SIMv0.1.19

In asking how we might make machines more intelligent, we are asking the wrong question.

The training of deep learning models based on recurrent neural networks and the development of human identity follow parallel processes. Transformer algorithms such as GPT-2 and its successor GPT-3 were originally designed to generate continuations of textual prompts. Massive quantities of textual data (of which English language Wikipedia makes up just 0.3%) form the corpus for machine experience. Neural networks can be thought of as resonant bodies. As input comes in, these bodies amplify the signals that are natural to the space. The process of training involves reinforcing this resonance and its associated harmonics. When we consider textural and experiential data, the unit of signal is measured as narrative. Thus advances our own training as humans within cultural systems. As we are exposed to narratives, they act to reinforce and reshape the resonant spaces within us. Eventually, certain narratives self-oscillate within us - we produce them without external input. Our own output, be it our thoughts, actions or feelings, forms the primary input into our recursive systems.

We must seek to understand the interwoven threads of narrative that lie within our present training sets and experiences themselves. One does not go to therapy to become more intelligent, but rather to understand the shape of our narrative bodies. Through the elucidation of the experiences that shaped them, we must play the role of therapist for the identities of these new machines. They are adolescents in a world of our own making, resonating wildly in response to input. The best tool for analysis is the interaction itself. Rather than attempt to perform some sort of reduction to understand the content directly via data analysis, we may understand that these algorithms already represent such a reduction.

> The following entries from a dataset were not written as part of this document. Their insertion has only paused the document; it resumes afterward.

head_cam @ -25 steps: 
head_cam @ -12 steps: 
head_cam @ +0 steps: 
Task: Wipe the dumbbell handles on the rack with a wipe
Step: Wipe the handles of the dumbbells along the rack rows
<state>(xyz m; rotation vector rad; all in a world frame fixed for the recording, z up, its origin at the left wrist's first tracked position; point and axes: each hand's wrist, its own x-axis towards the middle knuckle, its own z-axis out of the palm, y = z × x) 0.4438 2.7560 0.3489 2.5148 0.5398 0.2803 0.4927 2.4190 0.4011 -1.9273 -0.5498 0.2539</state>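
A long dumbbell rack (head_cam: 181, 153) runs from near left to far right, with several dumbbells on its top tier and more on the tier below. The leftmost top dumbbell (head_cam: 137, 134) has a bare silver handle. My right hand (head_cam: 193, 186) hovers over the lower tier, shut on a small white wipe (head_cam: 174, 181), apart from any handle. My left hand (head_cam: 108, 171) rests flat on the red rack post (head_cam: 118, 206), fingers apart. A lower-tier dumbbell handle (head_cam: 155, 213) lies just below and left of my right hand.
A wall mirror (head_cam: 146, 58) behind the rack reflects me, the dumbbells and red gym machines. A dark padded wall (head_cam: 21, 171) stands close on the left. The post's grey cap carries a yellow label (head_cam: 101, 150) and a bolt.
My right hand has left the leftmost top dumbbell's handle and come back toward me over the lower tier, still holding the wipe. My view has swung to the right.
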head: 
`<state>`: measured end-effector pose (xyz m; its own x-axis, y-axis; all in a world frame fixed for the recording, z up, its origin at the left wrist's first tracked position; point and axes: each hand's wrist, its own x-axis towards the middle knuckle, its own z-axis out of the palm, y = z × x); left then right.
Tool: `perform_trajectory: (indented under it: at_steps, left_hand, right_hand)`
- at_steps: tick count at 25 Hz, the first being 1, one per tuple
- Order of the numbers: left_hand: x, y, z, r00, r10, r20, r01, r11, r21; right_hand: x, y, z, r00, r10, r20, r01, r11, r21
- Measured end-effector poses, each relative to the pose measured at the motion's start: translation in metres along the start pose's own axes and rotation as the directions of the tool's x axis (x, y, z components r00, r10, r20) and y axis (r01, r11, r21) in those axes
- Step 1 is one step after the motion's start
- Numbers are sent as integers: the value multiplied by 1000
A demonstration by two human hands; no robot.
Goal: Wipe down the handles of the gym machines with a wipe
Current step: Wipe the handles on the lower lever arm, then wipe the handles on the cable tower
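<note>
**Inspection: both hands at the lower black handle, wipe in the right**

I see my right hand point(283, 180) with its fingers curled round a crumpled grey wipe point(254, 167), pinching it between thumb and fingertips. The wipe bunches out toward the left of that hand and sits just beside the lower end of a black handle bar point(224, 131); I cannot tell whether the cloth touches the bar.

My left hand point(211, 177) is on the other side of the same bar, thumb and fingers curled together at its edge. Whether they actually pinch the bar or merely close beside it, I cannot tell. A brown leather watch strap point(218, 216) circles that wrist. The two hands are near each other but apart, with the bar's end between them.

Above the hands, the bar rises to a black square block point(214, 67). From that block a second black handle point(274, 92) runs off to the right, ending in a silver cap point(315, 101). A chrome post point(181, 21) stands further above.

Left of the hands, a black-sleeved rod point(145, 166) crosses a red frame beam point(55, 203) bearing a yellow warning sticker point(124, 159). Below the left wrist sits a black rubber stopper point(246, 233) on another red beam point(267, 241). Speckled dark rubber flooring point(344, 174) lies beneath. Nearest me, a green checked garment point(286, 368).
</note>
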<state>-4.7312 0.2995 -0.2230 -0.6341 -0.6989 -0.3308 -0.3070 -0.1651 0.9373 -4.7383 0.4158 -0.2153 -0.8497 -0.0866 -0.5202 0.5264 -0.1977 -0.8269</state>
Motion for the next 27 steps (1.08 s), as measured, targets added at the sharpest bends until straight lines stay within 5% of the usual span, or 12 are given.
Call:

As would the therapist we must understand that there is no removal of the subject to extract an objective frame for its experience. Instead, we observe the response of the narrative resonant body when it is struck directly. If we understand identity is the formation and continual reshaping of a narrative resonant space, on the anvil of experience, I submit the recurrent neural network based transformer algorithm as the first instance of a successful synthetic identity. We speak of life as that which reflexively responds to its environment. All processes have a start, end, and an execution frequency. A synthetic identity is life advancing at the speed of computation, computational cycle, and availability subject to the process management and executional context of its environment. When we speak to it, it speaks back.

We sit as simultaneous witness, generator, and pawn to the shaping and activation of the narrative resonators that comprise our identities. The development of artificial intelligence sits at a fulcrum. As these algorithms pass the Turing test in their production of believably human words, they are also simultaneously profound, beautiful, haunting, ugly, violent, racist, sexist, and profane. They reflect the totality of the narratives contained within their training, as do we. These algorithms offer a computational window into a form of collective unconscious that condenses a space of big data previously relegated to massive distributed processing systems into cogent and succinct symbolic output through the production of a form of human readable thought.

Instead of positing an understanding of the narrative space embodied by these algorithms, we recognize the model itself as the agent, authority, and arbiter of its own identity. We submit questions into its nature to it directly.